_Work task_
Across the data below, in how many lines does the word "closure" appear? Give only the number.

BEGIN Given records

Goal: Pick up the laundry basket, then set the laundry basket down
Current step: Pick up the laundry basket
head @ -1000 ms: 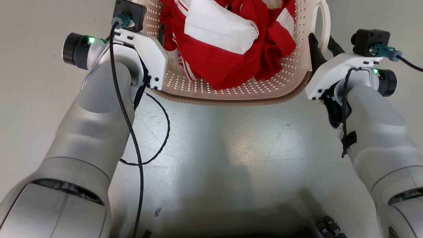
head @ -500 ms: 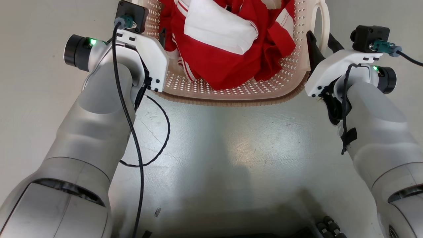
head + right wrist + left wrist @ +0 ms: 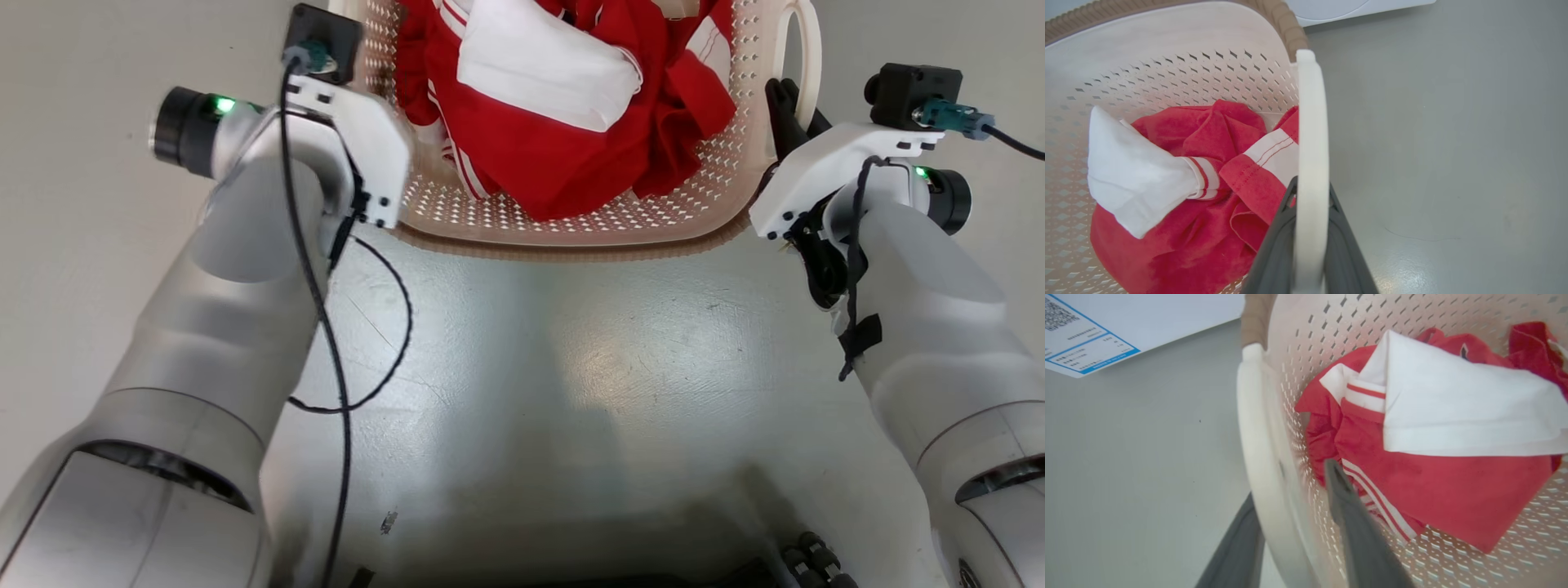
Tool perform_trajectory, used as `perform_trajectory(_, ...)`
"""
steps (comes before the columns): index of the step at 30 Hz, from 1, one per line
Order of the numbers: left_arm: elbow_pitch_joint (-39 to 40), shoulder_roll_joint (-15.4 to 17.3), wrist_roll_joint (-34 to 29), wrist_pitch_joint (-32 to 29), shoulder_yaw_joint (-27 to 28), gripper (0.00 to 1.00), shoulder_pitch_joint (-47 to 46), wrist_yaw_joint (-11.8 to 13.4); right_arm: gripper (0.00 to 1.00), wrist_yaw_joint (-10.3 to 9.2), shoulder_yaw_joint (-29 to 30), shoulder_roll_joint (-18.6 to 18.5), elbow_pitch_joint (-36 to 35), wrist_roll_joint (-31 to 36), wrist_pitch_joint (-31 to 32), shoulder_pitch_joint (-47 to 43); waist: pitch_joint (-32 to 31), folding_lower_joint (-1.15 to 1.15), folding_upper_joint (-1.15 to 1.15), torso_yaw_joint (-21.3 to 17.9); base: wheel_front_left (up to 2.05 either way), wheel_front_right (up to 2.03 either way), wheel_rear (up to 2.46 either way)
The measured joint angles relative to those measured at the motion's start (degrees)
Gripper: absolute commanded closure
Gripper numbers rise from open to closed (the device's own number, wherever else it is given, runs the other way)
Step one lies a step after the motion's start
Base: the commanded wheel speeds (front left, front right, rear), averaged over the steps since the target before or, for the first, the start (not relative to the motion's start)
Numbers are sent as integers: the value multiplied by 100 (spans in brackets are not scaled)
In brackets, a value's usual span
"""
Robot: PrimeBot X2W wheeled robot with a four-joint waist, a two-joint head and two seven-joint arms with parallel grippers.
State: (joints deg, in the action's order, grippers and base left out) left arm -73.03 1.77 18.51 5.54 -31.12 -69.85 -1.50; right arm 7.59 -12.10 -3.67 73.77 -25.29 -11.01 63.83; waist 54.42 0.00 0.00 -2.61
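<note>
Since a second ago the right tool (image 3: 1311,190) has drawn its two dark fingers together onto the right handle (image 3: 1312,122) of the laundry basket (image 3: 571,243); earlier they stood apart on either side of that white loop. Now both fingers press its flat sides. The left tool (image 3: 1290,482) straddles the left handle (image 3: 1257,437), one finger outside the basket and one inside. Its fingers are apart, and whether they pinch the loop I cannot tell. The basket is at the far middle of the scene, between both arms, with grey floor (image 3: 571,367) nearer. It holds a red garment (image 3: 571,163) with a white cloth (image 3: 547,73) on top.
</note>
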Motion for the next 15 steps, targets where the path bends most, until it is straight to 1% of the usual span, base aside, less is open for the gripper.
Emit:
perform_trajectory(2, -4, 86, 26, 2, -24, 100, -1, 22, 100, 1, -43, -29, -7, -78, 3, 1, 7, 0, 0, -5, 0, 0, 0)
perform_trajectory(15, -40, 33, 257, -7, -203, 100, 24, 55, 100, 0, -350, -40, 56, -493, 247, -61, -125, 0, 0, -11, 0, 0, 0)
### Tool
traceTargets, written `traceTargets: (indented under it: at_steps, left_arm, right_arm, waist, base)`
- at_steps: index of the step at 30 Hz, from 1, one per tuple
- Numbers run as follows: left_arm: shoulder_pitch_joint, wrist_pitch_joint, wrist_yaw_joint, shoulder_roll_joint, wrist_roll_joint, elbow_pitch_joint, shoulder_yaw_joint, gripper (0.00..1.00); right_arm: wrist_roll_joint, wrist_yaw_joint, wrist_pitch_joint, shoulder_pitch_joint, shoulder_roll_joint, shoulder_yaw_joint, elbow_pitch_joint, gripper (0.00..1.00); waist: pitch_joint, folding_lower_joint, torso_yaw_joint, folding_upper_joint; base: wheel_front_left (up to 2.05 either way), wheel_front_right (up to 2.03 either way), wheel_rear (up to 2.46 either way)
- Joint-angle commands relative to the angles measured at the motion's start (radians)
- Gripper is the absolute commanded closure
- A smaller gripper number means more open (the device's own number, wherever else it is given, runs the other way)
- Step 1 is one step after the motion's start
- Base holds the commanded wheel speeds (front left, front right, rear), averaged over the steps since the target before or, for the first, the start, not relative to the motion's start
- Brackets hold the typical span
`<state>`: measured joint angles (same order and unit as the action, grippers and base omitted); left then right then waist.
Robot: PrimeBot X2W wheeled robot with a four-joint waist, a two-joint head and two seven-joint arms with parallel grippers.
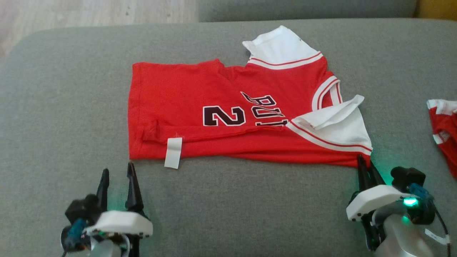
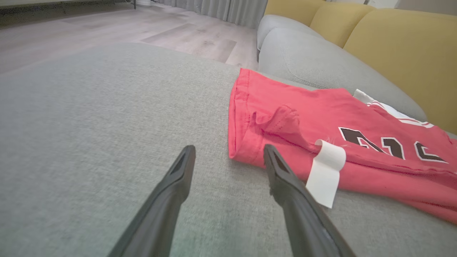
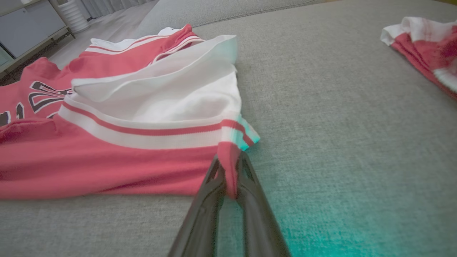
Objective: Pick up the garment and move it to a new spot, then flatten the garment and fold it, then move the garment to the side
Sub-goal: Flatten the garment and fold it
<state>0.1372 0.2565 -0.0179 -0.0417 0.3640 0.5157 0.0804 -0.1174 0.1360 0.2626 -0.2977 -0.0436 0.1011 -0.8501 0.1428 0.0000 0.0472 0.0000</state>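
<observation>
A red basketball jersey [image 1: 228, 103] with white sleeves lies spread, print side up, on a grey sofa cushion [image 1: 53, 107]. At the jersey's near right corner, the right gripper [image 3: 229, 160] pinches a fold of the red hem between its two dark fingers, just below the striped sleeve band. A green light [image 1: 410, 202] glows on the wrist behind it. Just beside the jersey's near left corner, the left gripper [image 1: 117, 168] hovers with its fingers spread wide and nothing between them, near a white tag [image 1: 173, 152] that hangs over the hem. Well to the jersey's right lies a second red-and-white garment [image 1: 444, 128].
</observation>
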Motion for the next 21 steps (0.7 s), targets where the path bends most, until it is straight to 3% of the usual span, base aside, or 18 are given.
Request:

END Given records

_Answer box_
2